In the centuries after Lucretius died, scholars weren't just intrigued by his ideas. They were drawn in by his eloquence. Lucretius was part of generation of Latin writers striving to give their language the necessary nuance to deal with Greek ideas, at a time when Greek was the language of learning. Considering Latin became the language of learning for the next 1,600 years, these writers must have been successful.
Though Lucretius was no hero to ascetic Christians, his work didn't disappear. Isidore of Seville cited it as an authority on meteorology in his 7th-century encyclopedia. And throughout the Middle Ages, Catholic monks preserved De Rerum Natura. Monastic discipline entailed reading, and monks needed books. Before the availability of the printing press, the books had to be painstakingly copied by hand. Despite its unnerving implications (Lucretius didn't believe in the immortality of the soul, and he was no fan of religion), a copy of his book survived in a medieval monastery long enough to be fished out by an Italian humanist, Poggio Bracciolini, in 1417. Scholars hadn't seen Lucretius's work in five centuries.
Far more is known about Bracciolini than the poet he helped rescue from obscurity.

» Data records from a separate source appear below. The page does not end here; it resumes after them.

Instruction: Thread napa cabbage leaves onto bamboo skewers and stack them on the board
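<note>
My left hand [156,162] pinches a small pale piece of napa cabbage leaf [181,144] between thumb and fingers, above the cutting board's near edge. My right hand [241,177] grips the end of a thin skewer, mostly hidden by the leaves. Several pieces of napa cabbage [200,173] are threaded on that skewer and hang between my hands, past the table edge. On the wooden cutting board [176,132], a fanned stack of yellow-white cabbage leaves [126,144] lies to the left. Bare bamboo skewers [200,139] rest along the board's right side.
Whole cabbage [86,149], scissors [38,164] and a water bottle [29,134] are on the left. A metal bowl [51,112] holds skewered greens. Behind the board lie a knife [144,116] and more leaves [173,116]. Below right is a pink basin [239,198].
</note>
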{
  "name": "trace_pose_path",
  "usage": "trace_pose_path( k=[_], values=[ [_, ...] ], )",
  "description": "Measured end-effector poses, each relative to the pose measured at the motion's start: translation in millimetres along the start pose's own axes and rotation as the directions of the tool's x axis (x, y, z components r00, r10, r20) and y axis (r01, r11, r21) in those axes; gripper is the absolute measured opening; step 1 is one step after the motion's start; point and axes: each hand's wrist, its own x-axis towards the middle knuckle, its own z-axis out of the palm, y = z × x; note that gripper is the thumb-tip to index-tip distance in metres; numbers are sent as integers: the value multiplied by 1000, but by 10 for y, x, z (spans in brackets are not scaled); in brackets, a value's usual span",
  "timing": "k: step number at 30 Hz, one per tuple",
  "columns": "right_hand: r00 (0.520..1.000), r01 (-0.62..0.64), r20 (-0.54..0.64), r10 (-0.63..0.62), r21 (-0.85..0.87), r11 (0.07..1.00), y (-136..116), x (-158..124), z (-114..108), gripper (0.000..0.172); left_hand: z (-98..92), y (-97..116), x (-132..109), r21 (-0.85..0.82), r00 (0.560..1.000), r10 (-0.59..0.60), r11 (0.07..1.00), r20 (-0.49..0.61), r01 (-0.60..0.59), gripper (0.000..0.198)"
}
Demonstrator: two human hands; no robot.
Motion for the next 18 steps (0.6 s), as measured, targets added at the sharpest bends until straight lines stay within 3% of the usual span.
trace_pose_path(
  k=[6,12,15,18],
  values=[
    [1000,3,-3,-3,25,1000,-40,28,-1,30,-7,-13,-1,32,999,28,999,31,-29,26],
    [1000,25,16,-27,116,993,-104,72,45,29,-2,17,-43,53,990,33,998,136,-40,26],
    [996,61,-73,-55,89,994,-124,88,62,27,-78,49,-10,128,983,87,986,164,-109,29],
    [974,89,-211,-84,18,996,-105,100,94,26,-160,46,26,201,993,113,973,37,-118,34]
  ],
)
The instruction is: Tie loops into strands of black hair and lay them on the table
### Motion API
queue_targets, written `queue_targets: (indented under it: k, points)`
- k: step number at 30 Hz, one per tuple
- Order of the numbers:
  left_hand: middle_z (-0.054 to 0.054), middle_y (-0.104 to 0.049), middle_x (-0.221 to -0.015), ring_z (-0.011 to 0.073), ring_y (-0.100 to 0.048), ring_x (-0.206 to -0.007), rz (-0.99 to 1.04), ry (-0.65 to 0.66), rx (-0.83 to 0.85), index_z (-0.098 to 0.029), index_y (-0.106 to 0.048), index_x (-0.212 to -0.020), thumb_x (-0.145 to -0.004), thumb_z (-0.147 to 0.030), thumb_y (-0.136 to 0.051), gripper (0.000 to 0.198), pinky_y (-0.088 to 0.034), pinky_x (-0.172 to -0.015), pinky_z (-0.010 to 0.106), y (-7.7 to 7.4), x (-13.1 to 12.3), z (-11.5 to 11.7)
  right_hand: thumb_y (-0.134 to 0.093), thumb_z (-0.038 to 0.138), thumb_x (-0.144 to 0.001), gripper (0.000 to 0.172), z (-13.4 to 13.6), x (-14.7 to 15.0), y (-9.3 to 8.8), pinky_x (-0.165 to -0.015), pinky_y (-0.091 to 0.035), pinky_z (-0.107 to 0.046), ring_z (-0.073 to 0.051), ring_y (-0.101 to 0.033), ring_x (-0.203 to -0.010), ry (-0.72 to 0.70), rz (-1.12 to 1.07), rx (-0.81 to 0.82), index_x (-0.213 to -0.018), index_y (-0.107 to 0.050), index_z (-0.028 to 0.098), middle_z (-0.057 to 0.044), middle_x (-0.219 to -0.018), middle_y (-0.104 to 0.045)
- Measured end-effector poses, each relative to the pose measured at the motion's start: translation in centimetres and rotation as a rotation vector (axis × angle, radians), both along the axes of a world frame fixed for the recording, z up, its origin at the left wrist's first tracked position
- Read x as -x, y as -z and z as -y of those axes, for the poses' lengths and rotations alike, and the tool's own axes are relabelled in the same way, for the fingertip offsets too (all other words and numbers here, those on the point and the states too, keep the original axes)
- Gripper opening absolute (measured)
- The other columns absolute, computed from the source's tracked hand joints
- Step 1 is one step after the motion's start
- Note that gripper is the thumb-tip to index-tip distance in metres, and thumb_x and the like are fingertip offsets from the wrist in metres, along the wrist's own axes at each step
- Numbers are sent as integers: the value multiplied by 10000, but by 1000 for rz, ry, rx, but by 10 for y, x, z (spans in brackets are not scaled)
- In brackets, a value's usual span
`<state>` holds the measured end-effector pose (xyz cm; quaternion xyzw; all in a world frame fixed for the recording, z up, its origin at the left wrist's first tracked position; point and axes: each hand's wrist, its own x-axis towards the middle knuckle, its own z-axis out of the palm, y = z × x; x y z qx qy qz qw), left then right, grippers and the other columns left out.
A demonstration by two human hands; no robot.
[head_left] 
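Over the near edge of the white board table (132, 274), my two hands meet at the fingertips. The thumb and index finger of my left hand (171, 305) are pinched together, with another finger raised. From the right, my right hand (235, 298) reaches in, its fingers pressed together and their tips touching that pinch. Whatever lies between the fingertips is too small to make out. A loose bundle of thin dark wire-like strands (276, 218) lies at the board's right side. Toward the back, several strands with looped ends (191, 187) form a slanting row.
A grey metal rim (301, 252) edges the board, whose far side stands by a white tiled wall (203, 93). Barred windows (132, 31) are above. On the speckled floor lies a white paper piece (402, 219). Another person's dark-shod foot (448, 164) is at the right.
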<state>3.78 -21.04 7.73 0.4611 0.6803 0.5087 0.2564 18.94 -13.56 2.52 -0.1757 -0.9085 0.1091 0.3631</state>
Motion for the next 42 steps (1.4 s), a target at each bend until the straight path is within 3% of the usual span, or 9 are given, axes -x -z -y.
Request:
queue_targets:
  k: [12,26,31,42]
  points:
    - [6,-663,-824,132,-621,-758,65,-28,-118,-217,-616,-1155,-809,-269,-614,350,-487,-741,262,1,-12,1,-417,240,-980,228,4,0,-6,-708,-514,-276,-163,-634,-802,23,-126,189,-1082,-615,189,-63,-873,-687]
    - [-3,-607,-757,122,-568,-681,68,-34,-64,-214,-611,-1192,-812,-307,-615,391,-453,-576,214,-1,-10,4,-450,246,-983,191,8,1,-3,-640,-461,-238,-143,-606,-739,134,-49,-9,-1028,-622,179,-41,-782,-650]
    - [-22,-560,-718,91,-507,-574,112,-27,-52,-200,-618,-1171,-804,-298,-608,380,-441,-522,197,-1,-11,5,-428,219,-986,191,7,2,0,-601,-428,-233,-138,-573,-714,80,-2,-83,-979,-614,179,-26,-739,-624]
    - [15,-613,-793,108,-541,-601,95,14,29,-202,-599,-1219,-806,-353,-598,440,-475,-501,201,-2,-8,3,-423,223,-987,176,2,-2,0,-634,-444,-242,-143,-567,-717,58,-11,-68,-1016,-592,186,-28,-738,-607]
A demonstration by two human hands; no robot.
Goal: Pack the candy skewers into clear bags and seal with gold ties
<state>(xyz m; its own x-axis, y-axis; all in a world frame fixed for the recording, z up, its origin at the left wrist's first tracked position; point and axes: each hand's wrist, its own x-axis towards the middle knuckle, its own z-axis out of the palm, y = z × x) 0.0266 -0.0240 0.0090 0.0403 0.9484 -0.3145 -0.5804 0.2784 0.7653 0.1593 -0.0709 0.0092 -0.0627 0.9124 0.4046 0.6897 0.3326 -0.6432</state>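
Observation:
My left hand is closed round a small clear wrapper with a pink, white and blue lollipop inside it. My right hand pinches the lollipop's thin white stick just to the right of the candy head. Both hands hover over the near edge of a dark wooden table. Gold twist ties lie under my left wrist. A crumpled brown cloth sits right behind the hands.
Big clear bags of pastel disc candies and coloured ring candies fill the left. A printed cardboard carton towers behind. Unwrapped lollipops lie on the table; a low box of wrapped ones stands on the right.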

Born in Tuscany, he studied Classical literature in Florence before moving on to Rome — home to the Vatican but also a kind of ghost town in the early 15th century. Gifted with exquisite handwriting, Bracciolini helped develop the script that became the basis for italic and roman typefaces. The script was named, rather ironically, "new antique."
Just two years before he found De Rerum Natura, Bracciolini was apostolic secretary to Pope John XXIII. Unfortunately for the pope and his secretary, the pontiff was deposed (the name John XXIII was taken again in the 20th century). Without a job and without much money to live on, Bracciolini made the gutsy choice to go book hunting in Germany. Historians don't know for sure which monastery provided the Lucretius book, but speculation favors the Benedictine Abbey of Fulda.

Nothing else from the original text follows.